--- START ---

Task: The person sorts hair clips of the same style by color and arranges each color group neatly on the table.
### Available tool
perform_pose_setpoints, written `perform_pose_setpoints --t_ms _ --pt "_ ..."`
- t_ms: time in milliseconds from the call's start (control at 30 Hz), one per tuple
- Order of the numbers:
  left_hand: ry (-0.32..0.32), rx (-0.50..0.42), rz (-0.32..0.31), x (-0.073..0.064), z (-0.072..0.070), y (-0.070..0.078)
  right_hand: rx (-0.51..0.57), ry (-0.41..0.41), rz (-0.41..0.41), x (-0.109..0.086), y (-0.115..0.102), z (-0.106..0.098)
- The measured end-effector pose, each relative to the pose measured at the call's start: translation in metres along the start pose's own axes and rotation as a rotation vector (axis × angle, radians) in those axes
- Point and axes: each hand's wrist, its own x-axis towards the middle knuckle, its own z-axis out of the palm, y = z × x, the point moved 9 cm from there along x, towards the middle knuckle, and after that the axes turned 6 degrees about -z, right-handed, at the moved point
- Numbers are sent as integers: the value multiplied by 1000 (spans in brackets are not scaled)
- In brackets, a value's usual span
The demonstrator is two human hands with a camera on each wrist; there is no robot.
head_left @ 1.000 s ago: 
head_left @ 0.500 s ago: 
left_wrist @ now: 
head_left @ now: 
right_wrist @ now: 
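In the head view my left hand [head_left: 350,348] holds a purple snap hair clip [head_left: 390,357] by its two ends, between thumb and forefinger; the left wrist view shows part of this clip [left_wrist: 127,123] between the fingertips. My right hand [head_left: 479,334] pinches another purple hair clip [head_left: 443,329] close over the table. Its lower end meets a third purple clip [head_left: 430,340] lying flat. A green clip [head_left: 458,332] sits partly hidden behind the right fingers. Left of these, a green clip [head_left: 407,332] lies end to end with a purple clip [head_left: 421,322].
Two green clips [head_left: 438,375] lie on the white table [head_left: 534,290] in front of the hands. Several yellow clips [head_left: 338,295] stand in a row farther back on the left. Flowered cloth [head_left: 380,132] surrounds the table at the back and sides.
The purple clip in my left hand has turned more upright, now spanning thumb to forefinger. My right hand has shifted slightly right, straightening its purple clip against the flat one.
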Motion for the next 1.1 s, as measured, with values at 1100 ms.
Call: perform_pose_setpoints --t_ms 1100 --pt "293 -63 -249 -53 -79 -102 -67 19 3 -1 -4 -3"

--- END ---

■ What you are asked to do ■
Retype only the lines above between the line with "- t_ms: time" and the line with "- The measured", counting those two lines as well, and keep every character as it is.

■ Task solution ■
- t_ms: time in milliseconds from the call's start (control at 30 Hz), one per tuple
- Order of the numbers:
  left_hand: ry (-0.32..0.32), rx (-0.50..0.42), rz (-0.32..0.31), x (-0.073..0.064), z (-0.072..0.070), y (-0.070..0.078)
  right_hand: rx (-0.51..0.57), ry (-0.41..0.41), rz (-0.41..0.41), x (-0.109..0.086), y (-0.115..0.102), z (-0.106..0.098)
- The measured end-effector pose, each relative to the pose measured at the call's start: translation in metres along the start pose's own axes and rotation as a rotation vector (axis × angle, radians) in those axes

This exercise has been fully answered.